▶ Input

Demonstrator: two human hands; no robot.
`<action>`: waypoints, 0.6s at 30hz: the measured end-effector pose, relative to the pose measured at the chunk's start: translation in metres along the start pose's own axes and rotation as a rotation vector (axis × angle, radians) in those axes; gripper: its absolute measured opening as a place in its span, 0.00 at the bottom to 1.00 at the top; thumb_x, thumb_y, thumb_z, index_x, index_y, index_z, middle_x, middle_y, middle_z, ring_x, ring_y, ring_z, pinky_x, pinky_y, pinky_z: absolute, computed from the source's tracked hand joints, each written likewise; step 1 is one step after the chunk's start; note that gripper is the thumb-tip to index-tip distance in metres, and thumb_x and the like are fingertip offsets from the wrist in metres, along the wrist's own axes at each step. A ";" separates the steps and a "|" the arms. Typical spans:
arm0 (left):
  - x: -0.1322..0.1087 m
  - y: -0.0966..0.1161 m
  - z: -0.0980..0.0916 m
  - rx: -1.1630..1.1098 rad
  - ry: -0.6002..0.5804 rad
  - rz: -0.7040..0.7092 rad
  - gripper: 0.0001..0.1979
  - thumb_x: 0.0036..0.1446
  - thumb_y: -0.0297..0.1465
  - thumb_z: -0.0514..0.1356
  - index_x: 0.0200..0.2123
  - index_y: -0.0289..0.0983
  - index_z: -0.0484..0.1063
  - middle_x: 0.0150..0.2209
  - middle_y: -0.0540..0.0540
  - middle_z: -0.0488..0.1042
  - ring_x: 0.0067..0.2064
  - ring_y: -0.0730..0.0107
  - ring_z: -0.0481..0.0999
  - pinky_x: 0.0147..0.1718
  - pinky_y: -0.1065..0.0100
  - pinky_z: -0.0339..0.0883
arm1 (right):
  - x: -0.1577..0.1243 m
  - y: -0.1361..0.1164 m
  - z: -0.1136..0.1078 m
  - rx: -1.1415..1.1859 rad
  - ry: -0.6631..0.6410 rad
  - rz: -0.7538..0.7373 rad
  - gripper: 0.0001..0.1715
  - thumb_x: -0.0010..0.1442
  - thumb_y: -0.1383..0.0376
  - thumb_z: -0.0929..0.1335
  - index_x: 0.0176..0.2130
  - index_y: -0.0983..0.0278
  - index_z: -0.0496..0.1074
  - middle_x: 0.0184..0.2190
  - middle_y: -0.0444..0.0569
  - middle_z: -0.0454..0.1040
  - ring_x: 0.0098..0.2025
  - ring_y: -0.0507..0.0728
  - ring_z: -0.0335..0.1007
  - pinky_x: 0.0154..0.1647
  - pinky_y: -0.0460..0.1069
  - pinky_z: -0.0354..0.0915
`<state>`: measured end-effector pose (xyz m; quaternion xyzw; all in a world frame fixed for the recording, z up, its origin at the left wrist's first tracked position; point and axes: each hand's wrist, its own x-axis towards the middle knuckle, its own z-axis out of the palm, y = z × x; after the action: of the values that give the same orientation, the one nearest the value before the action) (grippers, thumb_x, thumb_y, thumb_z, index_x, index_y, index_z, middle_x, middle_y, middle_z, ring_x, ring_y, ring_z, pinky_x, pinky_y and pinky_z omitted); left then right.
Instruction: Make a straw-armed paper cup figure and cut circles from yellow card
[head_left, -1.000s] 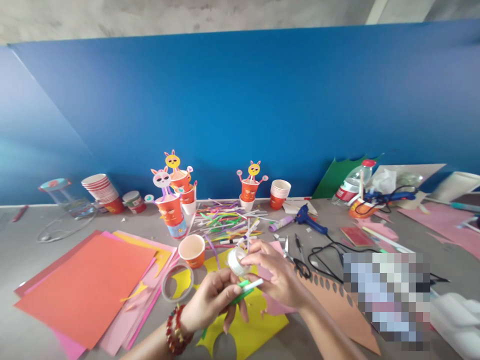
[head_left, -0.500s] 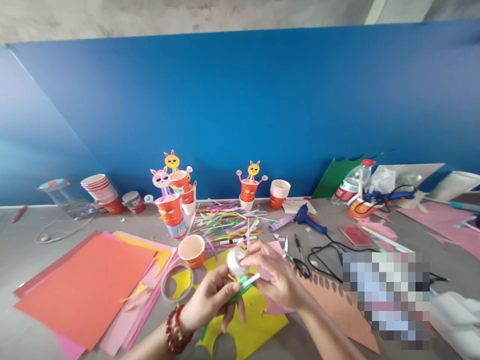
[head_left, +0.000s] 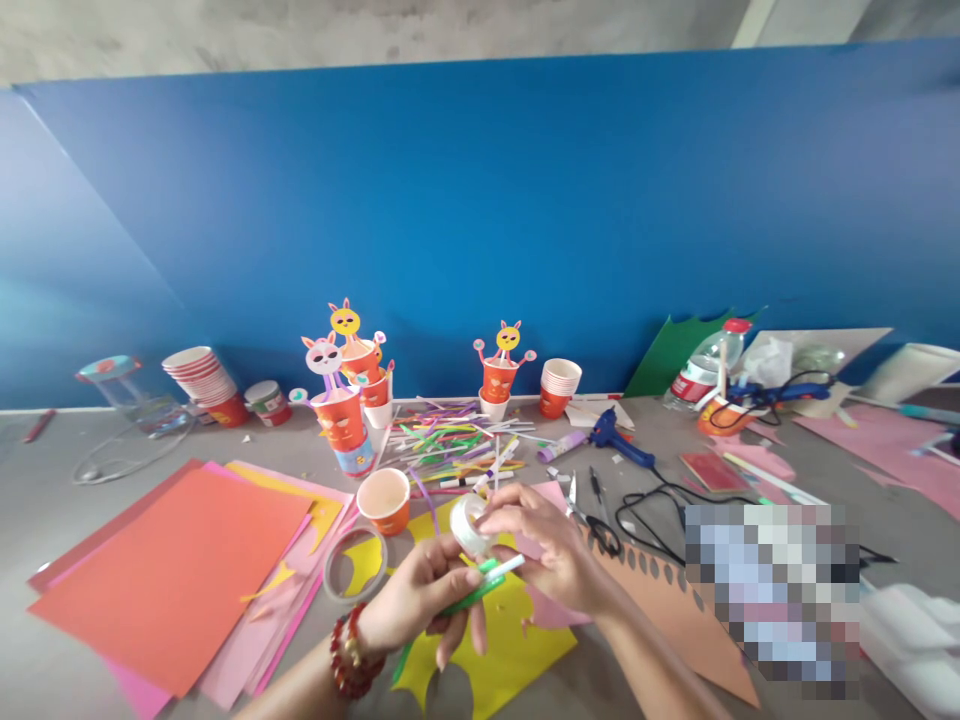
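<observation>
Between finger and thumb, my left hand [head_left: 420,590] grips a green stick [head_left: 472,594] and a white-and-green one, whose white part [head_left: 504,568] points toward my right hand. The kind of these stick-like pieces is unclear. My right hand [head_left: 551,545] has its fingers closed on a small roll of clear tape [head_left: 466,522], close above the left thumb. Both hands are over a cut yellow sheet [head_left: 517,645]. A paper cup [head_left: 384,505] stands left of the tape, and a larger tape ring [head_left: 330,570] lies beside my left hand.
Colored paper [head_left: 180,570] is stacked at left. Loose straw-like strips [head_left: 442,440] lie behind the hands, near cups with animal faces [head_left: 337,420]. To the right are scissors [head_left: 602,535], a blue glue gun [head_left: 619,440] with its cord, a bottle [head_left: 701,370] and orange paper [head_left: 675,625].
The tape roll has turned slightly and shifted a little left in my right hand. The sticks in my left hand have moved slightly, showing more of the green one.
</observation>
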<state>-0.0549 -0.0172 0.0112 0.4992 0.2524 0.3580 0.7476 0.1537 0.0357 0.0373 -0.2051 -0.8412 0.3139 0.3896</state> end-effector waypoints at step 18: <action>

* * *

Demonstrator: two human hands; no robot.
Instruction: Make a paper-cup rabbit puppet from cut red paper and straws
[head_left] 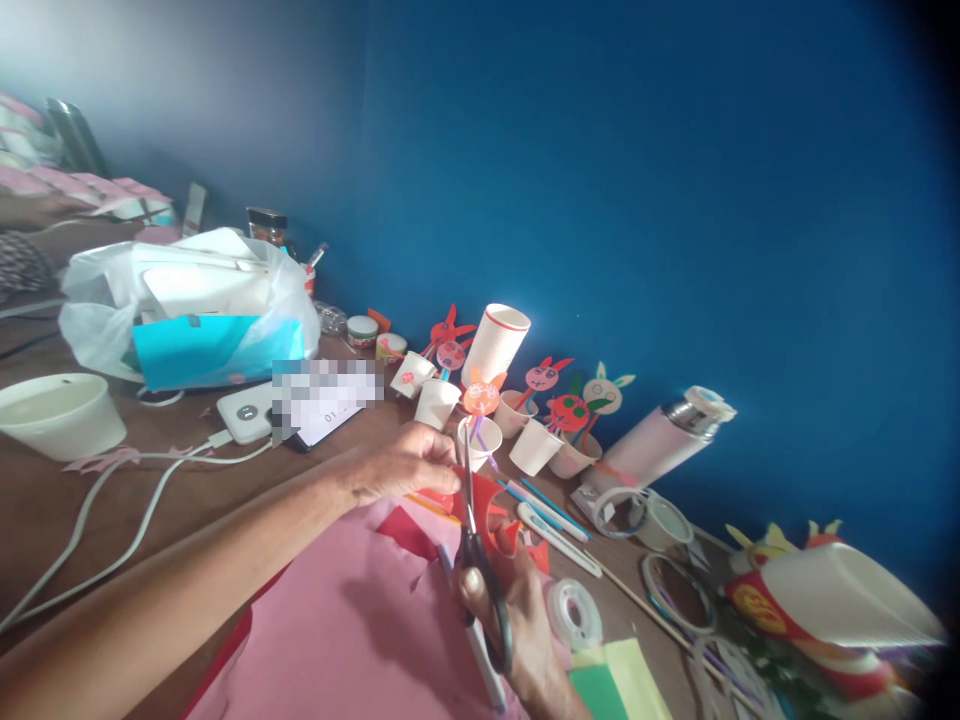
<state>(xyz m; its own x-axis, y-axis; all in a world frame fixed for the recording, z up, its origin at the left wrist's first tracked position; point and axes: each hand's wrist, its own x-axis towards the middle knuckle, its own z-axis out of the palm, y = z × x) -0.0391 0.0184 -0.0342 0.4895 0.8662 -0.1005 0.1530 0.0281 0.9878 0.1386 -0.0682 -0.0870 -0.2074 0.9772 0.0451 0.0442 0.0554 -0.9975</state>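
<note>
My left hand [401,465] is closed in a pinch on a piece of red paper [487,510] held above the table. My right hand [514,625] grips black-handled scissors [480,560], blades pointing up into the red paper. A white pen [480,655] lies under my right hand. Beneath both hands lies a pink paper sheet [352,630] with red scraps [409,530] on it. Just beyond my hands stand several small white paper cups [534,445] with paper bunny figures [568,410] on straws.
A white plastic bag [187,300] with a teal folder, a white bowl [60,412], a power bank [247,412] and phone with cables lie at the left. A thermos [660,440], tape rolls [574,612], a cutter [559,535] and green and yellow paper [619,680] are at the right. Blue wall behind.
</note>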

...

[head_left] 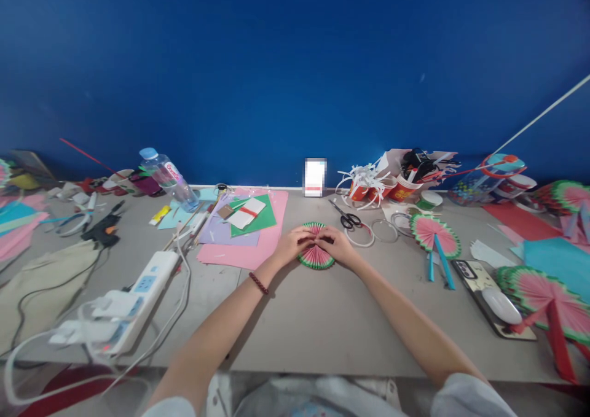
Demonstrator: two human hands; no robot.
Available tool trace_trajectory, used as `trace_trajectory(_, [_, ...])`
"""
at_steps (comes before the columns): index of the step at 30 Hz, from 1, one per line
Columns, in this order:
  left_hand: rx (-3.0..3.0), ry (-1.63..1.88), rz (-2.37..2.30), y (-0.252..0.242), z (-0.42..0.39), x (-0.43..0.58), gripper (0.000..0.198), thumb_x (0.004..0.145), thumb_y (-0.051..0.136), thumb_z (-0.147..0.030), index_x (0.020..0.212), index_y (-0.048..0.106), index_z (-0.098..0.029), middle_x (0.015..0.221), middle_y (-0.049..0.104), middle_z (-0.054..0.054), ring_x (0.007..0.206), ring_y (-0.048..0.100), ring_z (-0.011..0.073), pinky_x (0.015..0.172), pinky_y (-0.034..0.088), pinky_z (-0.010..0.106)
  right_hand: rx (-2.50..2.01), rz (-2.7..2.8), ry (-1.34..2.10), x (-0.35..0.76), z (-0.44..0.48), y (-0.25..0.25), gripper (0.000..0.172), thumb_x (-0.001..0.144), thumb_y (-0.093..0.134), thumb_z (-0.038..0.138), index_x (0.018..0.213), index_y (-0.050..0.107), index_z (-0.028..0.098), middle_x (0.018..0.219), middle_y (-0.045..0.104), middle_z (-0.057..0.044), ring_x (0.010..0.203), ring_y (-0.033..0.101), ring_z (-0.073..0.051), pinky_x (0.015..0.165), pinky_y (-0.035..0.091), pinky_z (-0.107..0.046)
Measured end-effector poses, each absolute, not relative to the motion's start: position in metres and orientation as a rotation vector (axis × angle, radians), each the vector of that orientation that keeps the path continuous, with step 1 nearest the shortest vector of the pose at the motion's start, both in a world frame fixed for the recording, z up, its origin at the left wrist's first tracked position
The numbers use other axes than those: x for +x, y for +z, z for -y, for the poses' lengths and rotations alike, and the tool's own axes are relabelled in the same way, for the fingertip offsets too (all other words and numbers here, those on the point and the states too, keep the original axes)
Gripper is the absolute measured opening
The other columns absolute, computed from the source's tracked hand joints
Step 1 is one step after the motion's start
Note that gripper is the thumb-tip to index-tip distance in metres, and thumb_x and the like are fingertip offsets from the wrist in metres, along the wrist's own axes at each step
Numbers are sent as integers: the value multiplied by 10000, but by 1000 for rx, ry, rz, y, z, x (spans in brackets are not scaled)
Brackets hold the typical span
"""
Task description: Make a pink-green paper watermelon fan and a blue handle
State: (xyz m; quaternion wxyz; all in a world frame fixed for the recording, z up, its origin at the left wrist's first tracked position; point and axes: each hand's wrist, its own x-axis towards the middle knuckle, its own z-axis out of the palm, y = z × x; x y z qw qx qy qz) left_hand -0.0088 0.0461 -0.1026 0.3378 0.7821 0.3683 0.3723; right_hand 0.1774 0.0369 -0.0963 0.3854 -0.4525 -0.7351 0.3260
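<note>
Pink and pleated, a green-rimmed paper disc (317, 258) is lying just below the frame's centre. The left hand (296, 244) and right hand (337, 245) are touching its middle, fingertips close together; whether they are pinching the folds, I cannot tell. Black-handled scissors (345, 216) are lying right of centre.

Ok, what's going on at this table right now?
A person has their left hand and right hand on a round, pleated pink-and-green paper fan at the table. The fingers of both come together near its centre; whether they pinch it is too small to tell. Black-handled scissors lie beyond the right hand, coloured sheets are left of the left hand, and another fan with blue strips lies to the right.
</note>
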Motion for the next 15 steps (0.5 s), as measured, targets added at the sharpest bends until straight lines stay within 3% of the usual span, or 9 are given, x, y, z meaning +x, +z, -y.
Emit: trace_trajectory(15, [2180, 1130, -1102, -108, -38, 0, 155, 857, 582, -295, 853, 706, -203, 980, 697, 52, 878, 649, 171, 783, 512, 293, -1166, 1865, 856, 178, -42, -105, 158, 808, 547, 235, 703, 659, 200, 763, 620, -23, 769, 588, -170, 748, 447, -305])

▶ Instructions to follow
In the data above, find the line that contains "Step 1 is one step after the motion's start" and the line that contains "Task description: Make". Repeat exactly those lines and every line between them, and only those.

▶ Answer to this exercise
Step 1 is one step after the motion's start
Note that gripper is the thumb-tip to index-tip distance in metres, and thumb_x and the like are fingertip offsets from the wrist in metres, along the wrist's own axes at each step
Numbers are sent as integers: the value multiplied by 10000, but by 1000 for rx, ry, rz, y, z, x (spans in brackets are not scaled)
Brackets hold the typical span
"""
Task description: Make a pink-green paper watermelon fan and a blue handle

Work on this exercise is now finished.